Problem description -> Scan each line of the records for the word "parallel" and extract the ones that have it.

Exercise material ->
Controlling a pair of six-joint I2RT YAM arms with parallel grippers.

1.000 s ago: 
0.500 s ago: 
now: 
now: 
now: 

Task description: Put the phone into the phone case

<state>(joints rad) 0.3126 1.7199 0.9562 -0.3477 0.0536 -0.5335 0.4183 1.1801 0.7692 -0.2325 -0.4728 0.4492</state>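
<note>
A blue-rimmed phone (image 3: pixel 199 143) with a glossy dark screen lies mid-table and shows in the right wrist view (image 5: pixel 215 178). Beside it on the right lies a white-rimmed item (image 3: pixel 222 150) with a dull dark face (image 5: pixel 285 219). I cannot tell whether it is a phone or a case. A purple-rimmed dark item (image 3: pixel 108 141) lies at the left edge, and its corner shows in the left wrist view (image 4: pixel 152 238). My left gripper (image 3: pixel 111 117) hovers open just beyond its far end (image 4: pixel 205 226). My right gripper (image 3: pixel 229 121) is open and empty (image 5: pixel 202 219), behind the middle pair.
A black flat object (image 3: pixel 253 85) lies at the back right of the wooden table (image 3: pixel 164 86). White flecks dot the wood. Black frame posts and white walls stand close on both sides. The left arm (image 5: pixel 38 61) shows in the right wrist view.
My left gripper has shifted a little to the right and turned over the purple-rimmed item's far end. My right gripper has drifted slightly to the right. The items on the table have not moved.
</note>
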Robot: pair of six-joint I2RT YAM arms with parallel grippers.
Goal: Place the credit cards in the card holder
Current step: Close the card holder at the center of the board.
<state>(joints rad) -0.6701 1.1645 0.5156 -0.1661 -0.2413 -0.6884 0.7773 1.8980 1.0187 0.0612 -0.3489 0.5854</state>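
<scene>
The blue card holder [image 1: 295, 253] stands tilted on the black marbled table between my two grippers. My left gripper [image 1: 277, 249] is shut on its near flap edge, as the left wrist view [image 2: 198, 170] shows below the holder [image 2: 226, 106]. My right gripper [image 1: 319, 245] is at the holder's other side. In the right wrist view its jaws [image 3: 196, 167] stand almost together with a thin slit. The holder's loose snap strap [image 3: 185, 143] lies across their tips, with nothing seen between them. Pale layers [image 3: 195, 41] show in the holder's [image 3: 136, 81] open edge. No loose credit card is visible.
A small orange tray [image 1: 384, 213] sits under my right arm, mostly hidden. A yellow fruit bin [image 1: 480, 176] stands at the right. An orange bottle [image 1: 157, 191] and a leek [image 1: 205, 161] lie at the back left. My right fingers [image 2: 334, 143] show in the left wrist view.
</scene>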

Output for this exercise ->
Controlling a pair of six-joint I2RT YAM arms with parallel grippers.
Robot: pair of six-joint I2RT YAM arms with parallel grippers.

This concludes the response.